I'm not going to worry too much about it as any information they may have gotten with those old passwords are most likely obsolete.

[Dodge71859]

I made an account to say this.Ive gotten these before over the years, as well as this same one.Its  scary at first, but I wouldnt worry, unless you use that pass alot.In which case you should stop using it and change those

[Randal]

I'm not worried. I don't even know what two those passwords belong to so they may be from some website that still exists but aren't maintained. I remember them but have long since moved on to 12 and 16 character passwords with a mixture of all sorts of stuff.

[Dodge71859]

9 minutes ago, Randal said:

I'm not worried. I don't even know what two those passwords belong to so they may be from some website that still exists but aren't maintained. I remember them but have long since moved on to 12 and 16 character passwords with a mixture of all sorts of stuff.

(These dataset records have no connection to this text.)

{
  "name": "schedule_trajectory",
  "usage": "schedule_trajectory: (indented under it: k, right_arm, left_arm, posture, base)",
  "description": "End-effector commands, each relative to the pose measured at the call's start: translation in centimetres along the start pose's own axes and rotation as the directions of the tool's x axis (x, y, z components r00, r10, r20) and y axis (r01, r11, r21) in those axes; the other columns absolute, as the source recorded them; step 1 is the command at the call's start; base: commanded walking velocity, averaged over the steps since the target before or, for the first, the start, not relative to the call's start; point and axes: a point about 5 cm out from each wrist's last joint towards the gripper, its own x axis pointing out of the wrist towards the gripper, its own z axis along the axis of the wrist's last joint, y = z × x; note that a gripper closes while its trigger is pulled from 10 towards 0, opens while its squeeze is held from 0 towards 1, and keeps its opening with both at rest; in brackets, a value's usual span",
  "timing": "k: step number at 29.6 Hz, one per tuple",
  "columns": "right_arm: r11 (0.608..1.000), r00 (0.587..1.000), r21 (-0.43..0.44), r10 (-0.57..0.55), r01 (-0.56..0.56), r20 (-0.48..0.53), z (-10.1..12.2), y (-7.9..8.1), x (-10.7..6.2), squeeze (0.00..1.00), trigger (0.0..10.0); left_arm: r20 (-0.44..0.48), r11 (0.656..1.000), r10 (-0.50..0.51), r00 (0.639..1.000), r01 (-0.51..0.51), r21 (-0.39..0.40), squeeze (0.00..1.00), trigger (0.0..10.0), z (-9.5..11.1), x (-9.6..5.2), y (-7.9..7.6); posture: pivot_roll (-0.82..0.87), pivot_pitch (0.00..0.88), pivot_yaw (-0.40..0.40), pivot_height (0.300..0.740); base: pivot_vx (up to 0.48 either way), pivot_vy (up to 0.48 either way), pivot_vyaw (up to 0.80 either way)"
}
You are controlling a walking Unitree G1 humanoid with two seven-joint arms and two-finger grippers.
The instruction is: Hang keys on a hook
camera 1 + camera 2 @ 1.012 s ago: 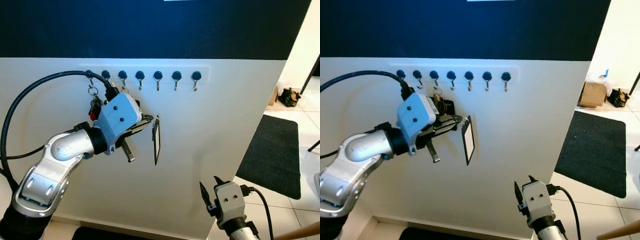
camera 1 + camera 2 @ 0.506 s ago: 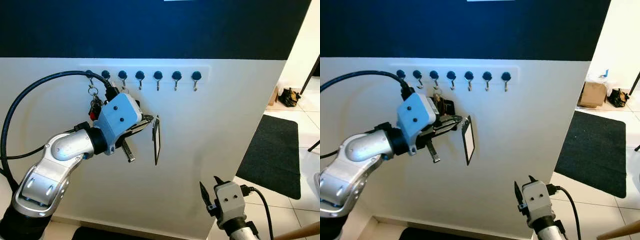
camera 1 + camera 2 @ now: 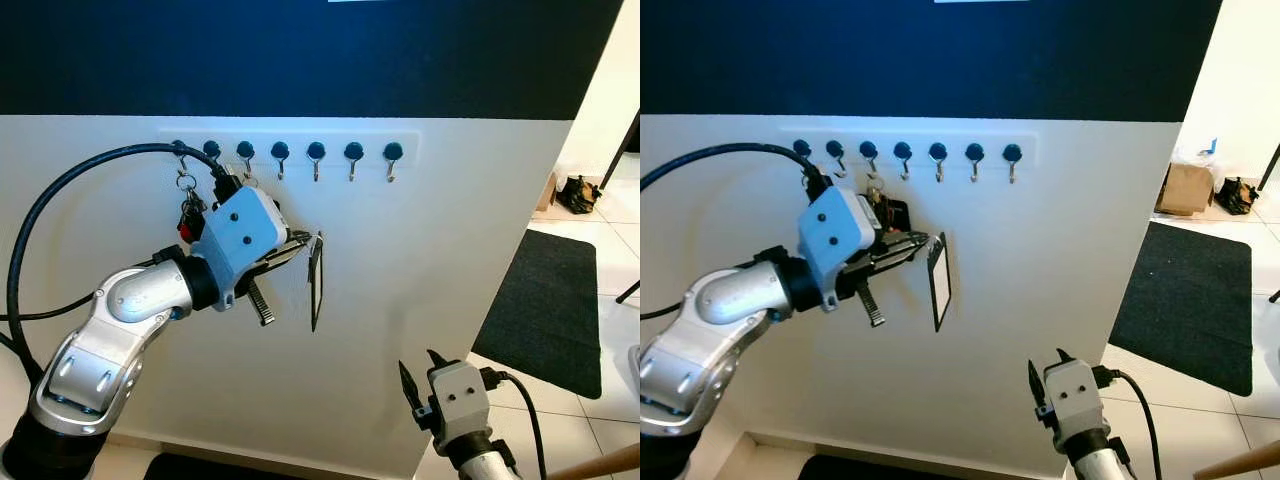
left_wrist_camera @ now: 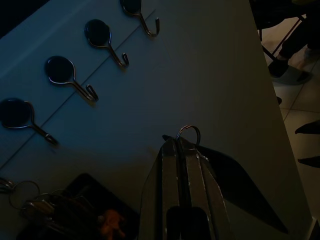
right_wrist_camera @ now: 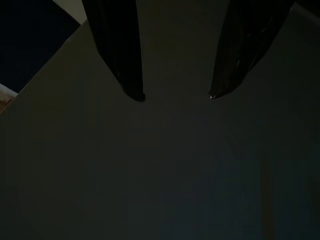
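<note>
A white rack of several dark-knobbed hooks runs along the white wall. My left gripper is raised just below the rack's left part, shut on a metal key ring. A flat black tag hangs from that ring, edge-on and close to the wall. Another bunch of keys hangs from a hook at the rack's left end, partly hidden behind my left wrist. The hooks to the right of my gripper are bare. My right gripper is low at the bottom, open and holding nothing.
The wall above the rack is dark blue. To the right, a black mat lies on the tiled floor. A cardboard box and dark bags stand farther back. My left arm's black cable loops beside the rack.
My left gripper has shifted slightly to the right with the ring, and the black tag has swung more edge-on. The right arm has not moved.
</note>
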Motion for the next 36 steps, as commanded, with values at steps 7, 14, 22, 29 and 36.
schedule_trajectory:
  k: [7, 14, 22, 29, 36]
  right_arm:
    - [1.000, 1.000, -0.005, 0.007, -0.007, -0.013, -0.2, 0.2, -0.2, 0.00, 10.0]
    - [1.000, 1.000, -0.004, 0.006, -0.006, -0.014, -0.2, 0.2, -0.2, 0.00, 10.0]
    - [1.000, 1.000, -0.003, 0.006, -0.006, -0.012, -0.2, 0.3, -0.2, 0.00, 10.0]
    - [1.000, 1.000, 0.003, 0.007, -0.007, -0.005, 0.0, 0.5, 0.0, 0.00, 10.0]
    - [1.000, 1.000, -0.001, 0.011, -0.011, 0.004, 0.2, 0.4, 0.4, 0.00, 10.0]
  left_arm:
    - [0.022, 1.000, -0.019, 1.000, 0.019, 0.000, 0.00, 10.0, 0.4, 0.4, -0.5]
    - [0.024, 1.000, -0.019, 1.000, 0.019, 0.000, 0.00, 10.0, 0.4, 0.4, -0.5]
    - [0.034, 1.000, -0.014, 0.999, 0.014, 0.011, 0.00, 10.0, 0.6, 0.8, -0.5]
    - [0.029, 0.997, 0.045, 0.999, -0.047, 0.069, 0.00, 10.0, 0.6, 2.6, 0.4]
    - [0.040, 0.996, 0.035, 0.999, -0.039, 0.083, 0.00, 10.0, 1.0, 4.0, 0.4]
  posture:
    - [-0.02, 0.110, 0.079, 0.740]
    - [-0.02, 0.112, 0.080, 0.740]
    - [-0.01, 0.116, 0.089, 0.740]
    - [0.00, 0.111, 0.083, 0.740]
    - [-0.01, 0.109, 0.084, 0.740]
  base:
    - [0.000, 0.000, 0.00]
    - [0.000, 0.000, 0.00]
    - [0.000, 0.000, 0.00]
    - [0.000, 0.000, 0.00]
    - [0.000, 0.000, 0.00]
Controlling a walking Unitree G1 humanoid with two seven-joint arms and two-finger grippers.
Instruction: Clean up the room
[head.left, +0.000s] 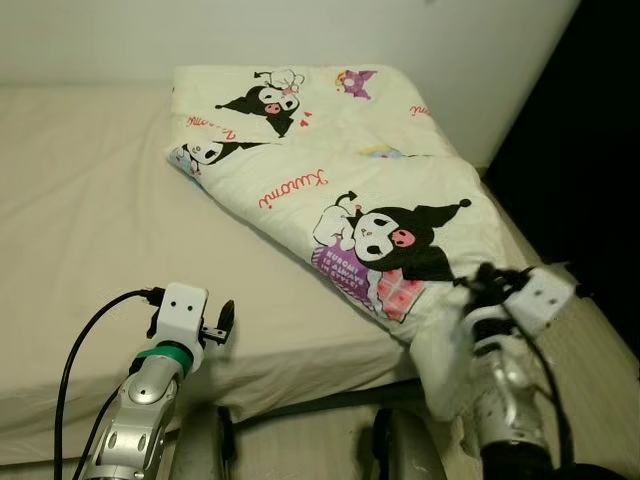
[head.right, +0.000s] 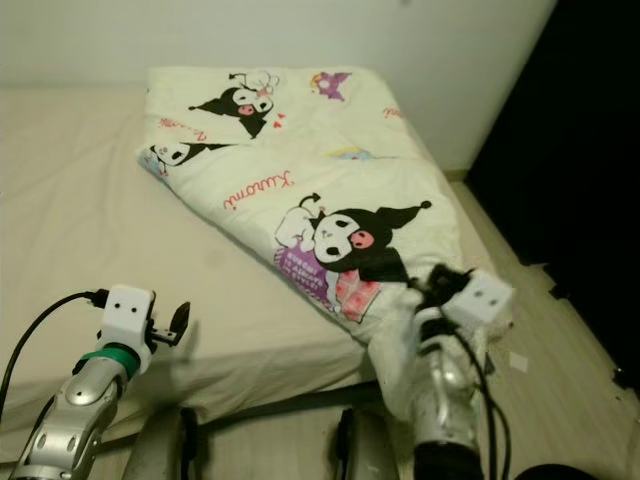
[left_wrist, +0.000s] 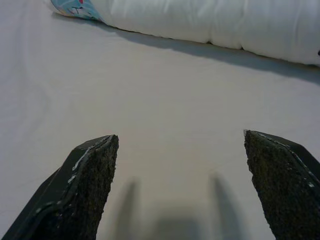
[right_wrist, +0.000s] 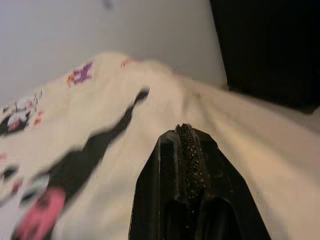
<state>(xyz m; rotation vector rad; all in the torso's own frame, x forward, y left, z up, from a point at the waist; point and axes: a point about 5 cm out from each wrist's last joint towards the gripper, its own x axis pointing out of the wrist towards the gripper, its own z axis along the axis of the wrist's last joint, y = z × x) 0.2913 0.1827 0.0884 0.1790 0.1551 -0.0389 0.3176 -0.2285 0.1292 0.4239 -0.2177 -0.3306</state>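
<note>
1. Cream quilted blanket with black-and-pink cartoon prints (head.left: 330, 170) lies on the right half of the bed with the plain beige sheet (head.left: 90, 230), loosely folded and set at a diagonal; its near right corner hangs over the bed's near edge.
2. Right gripper (head.right: 432, 283) sits at that hanging corner. In the right wrist view its black fingers (right_wrist: 186, 165) are pressed together, blanket cloth all round them. Judged clamped on the corner, though the cloth between the pads cannot be seen directly.
3. Left gripper (head.left: 222, 322) hovers low over bare sheet at the near left, fingers (left_wrist: 85, 185) wide apart, nothing between them. Blanket's folded edge is well apart from it, farther in.
4. Progress, as a judgement: early to middle. Blanket is gathered onto one side but lies skewed and lumpy, not squared to the bed; sheet on the left is exposed.
5. Left to do: straighten or spread the blanket, bring the drooping corner up, and get the left gripper on an edge.
</note>
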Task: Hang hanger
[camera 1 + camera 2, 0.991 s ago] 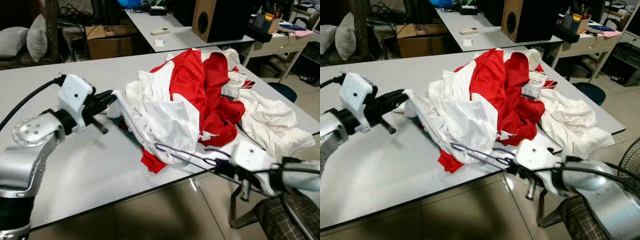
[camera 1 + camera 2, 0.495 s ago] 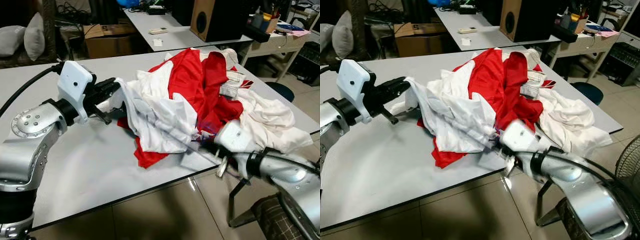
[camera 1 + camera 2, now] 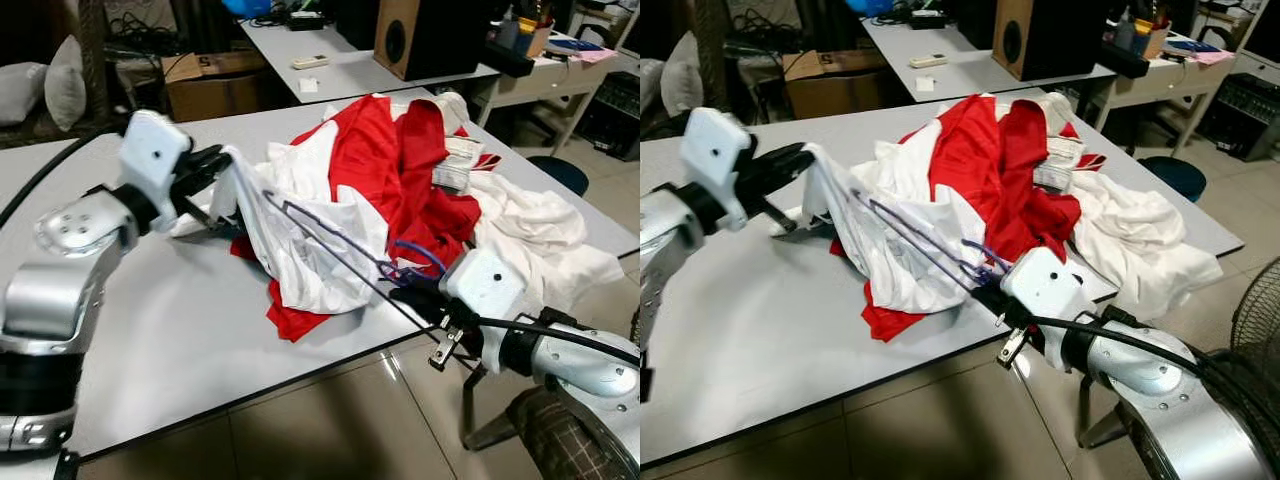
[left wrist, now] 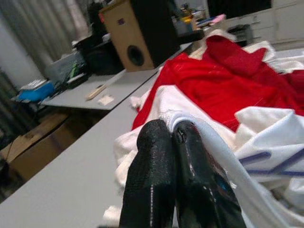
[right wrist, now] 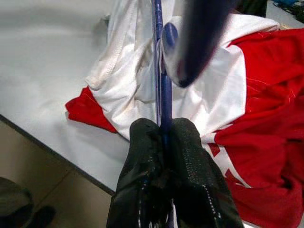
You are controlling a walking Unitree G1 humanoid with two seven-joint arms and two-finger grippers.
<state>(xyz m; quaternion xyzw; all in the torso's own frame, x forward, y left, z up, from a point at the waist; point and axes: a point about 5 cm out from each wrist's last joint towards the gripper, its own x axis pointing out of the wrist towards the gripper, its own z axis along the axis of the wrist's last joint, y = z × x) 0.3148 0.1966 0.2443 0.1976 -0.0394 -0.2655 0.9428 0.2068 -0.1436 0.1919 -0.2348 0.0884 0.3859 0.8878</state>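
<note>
A white shirt [image 3: 320, 250] lies at the front of a red and white pile of clothes [image 3: 410, 170] on the grey table [image 3: 170, 320]. My left gripper [image 3: 218, 165] is shut on the shirt's edge and holds it raised off the table; in the left wrist view white cloth [image 4: 199, 128] is pinched at the fingertips [image 4: 156, 130]. My right gripper [image 3: 405, 295], at the table's front edge, is shut on the hook end of a thin blue wire hanger [image 3: 330, 240]. The hanger slants up across the shirt toward the left gripper. The right wrist view shows the wire [image 5: 159, 71] running out from the shut fingers [image 5: 185, 137].
A second table [image 3: 340, 75] with a brown speaker [image 3: 430, 35] stands behind. A cardboard box [image 3: 215, 80] and pillows [image 3: 65, 85] sit at the back left. At the right there is a blue stool [image 3: 560, 175] and a fan [image 3: 1255, 320]. A tiled floor lies below the table edge.
The right gripper pushed the hanger into the pile, then drew back; the hanger now slants higher across the white shirt. The left gripper has lifted the shirt's edge a little.
</note>
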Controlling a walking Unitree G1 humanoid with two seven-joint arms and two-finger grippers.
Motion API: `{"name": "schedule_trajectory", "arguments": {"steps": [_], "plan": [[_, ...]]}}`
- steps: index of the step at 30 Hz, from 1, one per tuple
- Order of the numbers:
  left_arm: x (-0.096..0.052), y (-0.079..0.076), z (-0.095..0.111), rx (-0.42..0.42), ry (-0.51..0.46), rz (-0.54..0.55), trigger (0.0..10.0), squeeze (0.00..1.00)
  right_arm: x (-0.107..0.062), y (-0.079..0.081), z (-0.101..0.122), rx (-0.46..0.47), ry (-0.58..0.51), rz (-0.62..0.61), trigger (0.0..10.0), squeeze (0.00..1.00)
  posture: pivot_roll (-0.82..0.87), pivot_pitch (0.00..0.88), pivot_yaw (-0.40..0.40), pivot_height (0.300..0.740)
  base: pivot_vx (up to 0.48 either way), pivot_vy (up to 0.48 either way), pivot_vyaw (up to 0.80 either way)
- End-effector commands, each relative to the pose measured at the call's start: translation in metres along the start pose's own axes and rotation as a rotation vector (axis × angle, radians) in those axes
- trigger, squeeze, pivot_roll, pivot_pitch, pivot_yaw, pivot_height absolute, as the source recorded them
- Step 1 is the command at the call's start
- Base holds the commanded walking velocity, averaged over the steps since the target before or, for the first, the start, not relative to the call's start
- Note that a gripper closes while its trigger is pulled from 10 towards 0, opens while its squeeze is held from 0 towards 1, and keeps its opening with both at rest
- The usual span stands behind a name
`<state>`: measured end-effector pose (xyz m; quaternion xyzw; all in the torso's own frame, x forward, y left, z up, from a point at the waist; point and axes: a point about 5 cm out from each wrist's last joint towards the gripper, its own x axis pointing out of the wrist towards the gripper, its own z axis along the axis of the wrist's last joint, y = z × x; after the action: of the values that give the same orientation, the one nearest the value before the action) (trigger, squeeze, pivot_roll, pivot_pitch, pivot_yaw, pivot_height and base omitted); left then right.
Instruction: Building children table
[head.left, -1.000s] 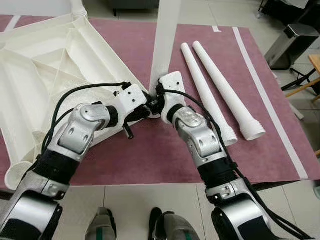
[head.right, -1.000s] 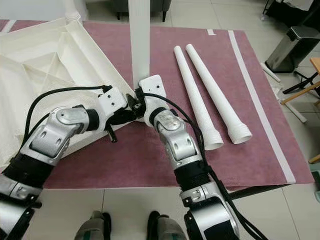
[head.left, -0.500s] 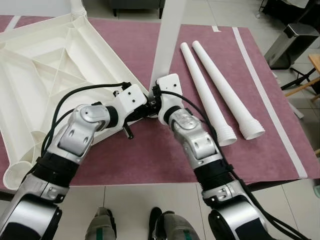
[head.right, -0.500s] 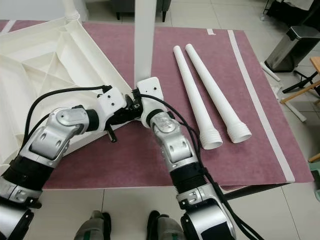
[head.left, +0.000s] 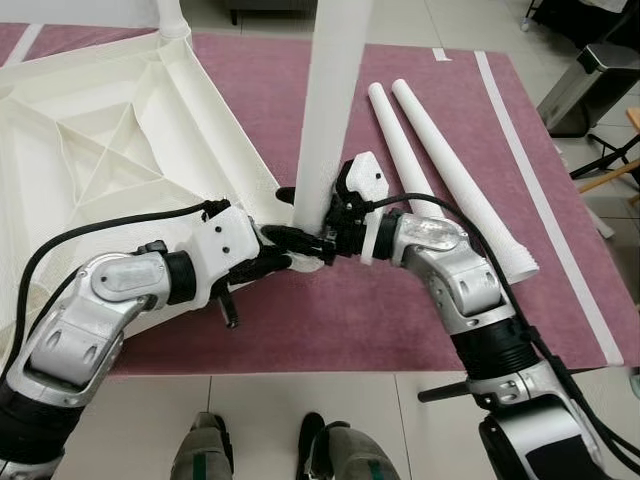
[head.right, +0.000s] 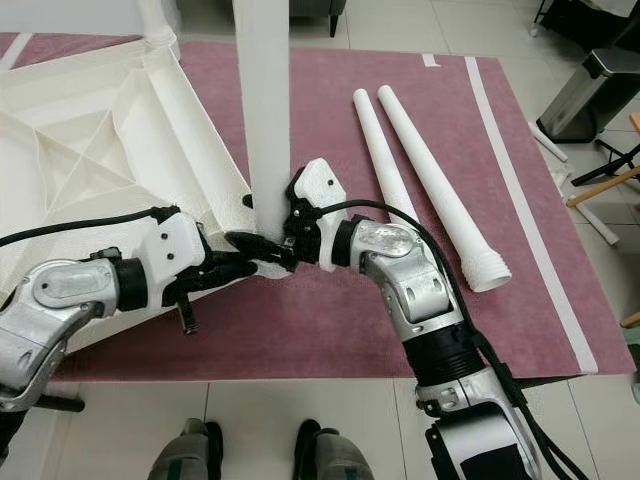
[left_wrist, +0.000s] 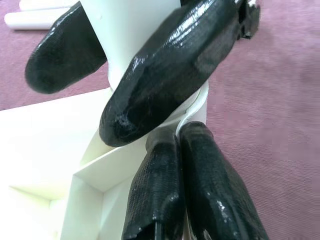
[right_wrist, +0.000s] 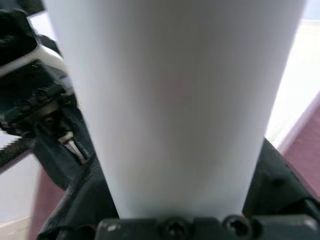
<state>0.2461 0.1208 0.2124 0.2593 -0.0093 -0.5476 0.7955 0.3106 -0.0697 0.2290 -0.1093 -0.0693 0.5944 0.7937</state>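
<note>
Mat, dusty rose (head.left: 300, 330), spread flat over the floor, taking up the centre of the head views; pale stripe (head.left: 545, 205) running along the mat's edge at 3 o'clock; floor of light tiles (head.left: 330, 420), showing past the mat's near edge at 6 o'clock; bin, grey metal with a dark lid (head.left: 590, 85), standing off the mat at 2 o'clock; wooden frame piece (head.left: 610, 170), just below the bin at 3 o'clock, cut off by the picture's edge.
</note>
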Motion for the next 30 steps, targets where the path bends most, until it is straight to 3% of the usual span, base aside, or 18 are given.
{"name": "schedule_trajectory", "arguments": {"steps": [1, 10, 16, 17, 18, 21, 25, 30], "plan": [[-0.004, -0.011, 0.021, 0.074, -0.089, -0.159, 0.0, 0.00, -0.002, 0.000, 0.002, 0.001, -0.007, 0.022, 0.0, 0.00, 0.16, 0.207, -0.054, 0.740, 0.000, 0.000, 0.00], [0.001, -0.005, 0.016, 0.064, -0.060, -0.085, 0.0, 0.00, 0.005, -0.002, -0.003, 0.041, 0.001, -0.022, 0.0, 0.00, 0.16, 0.208, -0.054, 0.740, 0.000, 0.000, 0.00], [0.014, 0.014, 0.007, 0.053, -0.010, 0.043, 0.0, 0.00, 0.013, -0.005, -0.017, 0.052, 0.069, -0.187, 0.0, 0.00, 0.15, 0.207, -0.053, 0.740, 0.000, 0.000, 0.00], [0.024, 0.027, 0.005, 0.043, 0.006, 0.114, 0.0, 0.00, 0.019, -0.005, -0.026, 0.070, 0.111, -0.300, 0.0, 0.00, 0.15, 0.206, -0.050, 0.740, 0.000, 0.000, 0.00], [0.027, 0.031, 0.005, 0.038, 0.012, 0.136, 0.0, 0.00, 0.021, -0.004, -0.030, 0.078, 0.126, -0.337, 0.0, 0.00, 0.14, 0.207, -0.050, 0.740, 0.000, 0.000, 0.00], [0.029, 0.033, 0.005, 0.034, 0.016, 0.149, 0.0, 0.00, 0.022, -0.004, -0.032, 0.083, 0.133, -0.356, 0.0, 0.00, 0.14, 0.207, -0.050, 0.740, 0.000, 0.000, 0.00], [0.043, 0.053, 0.003, 0.023, 0.051, 0.238, 0.0, 0.00, 0.030, -0.004, -0.050, 0.099, 0.217, -0.533, 0.0, 0.00, 0.14, 0.204, -0.044, 0.740, 0.000, 0.000, 0.00], [0.050, 0.063, 0.003, 0.019, 0.069, 0.281, 0.0, 0.00, 0.034, -0.007, -0.055, 0.112, 0.244, -0.632, 0.0, 0.00, 0.14, 0.202, -0.042, 0.740, 0.000, 0.000, 0.00]]}}
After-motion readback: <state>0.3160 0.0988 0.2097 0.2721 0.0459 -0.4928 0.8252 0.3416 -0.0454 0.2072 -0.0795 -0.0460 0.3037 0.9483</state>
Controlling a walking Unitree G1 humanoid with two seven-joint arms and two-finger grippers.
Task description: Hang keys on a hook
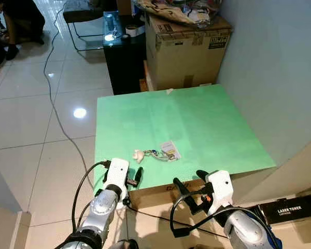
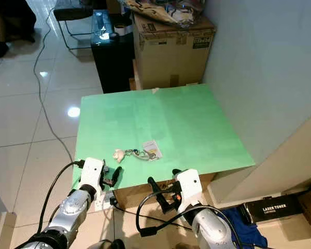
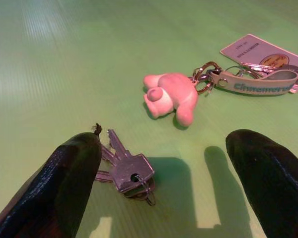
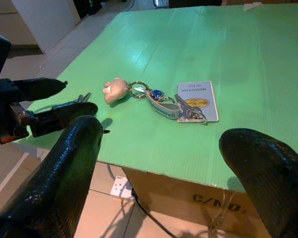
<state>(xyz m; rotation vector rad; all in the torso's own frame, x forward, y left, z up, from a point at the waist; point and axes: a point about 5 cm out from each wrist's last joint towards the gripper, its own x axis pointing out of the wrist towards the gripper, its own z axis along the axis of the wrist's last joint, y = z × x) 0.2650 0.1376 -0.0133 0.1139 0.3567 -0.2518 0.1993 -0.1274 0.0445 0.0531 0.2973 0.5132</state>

Me too, it was a basic pass from years ago.I just wonder how these pos sleep at night?.

My dad and grandpa had cancer btw.I'm sorry to hear that, honestly

[Randal]

My father did too. For the past three or four years I've on chemotherapy. The first round a while back had radiotherapy as well which caused my airway to swell and my vocal chords to thicken and paralyze. Cancer is a disease I don't recommend to anyone.

[Dazzy]

I also received a 'Save Yourself' email followed by an old password two days ago. Someone near China subsequently tried to login to my Google email account using this same password, but thankfully Google blocked the attempt. I wonder whether anyone else suspects that this scam is a result of the recent TripAdvisor security breach where email addresses and passwords were leaked? I was advised that I was a victim of this breach and the details match, however it has not been logged against my email address when I enter it into the Have I Been PWNed website...

[maxley898]

On 7/22/2019 at 1:56 PM, Bingo321 said:

Spelling error in post above.  Program should be spelled Wondershare.  Look for Wondershare Application Framework as a running process or WsAppService.exe   

Malware Bytes does NOT detect or remove it.

Why ask for advice, then disregard the advice given to you?

David is right. It's just a spam email. There is no malware on your PC, and no videos of you.

I've had multiple versions of these emails, and its all nonsense. We only really watch porn on our main TV and we don't have a webcam on there. Plus the password they have is years old and only used on random forums/sites that i never use.